Dataset records —
——————————

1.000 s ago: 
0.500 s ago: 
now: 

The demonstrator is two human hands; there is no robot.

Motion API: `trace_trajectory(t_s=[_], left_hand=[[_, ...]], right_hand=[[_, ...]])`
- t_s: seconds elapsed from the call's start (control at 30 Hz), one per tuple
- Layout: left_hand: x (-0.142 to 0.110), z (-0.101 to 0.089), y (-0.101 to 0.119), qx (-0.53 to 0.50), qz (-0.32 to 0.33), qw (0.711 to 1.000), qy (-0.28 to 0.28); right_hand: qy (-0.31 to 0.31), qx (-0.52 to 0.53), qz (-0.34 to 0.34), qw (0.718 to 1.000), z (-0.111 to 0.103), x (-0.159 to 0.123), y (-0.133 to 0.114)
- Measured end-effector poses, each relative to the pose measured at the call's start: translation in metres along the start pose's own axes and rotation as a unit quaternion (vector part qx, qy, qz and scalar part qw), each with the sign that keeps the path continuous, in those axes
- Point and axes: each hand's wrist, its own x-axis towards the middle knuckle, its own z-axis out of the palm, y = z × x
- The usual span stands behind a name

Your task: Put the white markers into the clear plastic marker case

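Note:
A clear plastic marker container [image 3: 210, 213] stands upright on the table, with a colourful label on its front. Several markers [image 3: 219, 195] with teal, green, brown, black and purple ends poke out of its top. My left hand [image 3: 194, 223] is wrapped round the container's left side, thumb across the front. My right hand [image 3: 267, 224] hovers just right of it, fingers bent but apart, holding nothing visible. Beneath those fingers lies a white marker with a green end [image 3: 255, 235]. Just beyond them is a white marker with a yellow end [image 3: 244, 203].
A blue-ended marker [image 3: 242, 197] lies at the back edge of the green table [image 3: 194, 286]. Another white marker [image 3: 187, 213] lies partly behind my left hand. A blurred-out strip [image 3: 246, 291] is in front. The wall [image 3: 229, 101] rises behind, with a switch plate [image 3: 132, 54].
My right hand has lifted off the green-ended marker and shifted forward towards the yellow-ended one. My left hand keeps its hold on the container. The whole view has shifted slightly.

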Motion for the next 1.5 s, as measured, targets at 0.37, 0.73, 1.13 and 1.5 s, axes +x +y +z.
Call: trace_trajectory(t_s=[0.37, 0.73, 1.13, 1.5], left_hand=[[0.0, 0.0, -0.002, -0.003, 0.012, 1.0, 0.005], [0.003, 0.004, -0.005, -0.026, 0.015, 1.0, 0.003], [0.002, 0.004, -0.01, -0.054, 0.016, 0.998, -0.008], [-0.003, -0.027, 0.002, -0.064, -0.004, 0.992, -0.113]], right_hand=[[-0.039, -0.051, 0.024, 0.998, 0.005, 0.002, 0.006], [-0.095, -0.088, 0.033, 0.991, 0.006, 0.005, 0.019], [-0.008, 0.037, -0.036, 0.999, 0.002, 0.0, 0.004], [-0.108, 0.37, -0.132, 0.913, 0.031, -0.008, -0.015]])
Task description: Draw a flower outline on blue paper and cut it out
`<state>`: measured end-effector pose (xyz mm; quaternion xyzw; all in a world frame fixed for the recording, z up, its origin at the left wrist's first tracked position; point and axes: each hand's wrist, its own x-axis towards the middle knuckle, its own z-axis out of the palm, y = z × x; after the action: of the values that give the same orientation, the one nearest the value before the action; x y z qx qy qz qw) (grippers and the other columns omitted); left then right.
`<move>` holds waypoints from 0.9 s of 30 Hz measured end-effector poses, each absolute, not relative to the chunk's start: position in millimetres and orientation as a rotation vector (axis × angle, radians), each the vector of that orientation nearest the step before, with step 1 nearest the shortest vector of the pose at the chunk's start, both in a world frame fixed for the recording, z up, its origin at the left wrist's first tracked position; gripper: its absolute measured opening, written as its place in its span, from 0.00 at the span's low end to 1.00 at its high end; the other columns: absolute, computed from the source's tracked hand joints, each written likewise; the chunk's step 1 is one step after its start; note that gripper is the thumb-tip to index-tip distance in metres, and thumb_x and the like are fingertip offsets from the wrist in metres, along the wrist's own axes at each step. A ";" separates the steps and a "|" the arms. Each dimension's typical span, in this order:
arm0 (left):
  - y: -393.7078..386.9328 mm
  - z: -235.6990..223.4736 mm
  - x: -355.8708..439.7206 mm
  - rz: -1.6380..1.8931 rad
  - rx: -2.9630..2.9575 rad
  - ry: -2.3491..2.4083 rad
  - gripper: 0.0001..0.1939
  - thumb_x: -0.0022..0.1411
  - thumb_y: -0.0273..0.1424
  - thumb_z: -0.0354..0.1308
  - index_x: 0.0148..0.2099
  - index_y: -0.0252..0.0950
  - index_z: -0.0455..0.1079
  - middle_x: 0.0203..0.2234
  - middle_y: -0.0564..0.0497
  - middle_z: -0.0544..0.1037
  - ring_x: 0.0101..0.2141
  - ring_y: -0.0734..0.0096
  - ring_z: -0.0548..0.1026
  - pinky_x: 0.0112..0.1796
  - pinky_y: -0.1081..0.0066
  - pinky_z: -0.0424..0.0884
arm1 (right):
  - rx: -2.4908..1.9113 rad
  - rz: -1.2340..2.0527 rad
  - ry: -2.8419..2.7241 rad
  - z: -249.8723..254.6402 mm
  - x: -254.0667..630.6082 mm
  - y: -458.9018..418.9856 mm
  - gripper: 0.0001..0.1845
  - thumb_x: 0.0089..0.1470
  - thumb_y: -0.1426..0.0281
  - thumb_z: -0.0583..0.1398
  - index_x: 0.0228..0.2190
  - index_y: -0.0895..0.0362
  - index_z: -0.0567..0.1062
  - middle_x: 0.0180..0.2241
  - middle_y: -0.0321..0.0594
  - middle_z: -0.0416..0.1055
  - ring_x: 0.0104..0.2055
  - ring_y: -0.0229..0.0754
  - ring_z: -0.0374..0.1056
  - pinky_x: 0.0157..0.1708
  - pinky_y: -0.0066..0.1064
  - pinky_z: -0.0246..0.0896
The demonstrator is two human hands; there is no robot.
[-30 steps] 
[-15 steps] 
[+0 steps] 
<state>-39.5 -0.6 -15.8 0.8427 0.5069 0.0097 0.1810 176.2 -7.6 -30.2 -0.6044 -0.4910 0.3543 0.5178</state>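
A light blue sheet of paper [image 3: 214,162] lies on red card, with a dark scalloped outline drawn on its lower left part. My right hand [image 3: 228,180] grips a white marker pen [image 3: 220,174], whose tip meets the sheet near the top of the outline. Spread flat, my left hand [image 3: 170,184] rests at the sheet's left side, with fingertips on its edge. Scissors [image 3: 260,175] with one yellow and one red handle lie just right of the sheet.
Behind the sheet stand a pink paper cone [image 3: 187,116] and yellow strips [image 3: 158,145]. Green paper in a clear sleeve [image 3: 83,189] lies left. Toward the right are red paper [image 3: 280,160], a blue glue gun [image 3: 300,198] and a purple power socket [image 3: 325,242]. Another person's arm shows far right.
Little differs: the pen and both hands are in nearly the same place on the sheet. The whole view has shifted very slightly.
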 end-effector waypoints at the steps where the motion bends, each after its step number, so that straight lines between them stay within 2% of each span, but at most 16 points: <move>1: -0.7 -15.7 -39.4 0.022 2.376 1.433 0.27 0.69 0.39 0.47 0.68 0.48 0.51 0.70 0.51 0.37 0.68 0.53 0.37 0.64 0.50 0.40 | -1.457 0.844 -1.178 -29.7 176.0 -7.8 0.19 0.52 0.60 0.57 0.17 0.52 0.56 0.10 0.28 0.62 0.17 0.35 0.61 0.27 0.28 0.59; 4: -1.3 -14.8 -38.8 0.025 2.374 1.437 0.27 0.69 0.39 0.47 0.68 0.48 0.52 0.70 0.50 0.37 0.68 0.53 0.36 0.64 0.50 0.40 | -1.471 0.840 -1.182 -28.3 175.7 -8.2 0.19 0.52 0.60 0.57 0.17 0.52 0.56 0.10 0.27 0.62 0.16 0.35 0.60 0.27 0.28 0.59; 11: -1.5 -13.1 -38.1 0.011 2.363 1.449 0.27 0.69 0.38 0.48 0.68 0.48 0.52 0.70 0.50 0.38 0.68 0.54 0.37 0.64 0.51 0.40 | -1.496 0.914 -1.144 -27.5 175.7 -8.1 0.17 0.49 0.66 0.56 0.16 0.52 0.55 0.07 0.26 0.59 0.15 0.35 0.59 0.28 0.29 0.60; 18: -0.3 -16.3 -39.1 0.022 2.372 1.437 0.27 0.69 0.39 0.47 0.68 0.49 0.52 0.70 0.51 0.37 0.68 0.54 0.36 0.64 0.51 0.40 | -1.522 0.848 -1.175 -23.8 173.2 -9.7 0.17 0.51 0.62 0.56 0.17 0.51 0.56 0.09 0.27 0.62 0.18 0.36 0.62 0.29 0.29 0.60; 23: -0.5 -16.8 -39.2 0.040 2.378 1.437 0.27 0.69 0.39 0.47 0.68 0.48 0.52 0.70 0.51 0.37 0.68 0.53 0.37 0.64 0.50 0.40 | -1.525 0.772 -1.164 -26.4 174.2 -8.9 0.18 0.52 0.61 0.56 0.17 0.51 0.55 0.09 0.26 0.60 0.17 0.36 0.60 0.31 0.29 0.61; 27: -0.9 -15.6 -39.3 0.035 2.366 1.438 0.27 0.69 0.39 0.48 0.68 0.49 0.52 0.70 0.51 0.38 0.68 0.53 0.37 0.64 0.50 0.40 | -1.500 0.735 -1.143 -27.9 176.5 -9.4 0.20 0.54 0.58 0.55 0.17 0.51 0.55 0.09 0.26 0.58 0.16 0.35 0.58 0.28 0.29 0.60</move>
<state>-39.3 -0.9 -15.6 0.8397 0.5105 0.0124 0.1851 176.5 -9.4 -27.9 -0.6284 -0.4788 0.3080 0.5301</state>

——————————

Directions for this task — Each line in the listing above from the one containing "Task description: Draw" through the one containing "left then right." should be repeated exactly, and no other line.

Problem solution —
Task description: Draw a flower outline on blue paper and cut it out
`<state>`: measured end-effector pose (xyz mm; quaternion xyzw; all in a world frame fixed for the recording, z up, its origin at the left wrist's first tracked position; point and axes: each hand's wrist, its own x-axis towards the middle knuckle, its own z-axis out of the palm, y = z × x; after the action: of the values that give the same orientation, the one nearest the value before the action; x y z qx qy qz qw) (grippers and the other columns omitted); left then right.

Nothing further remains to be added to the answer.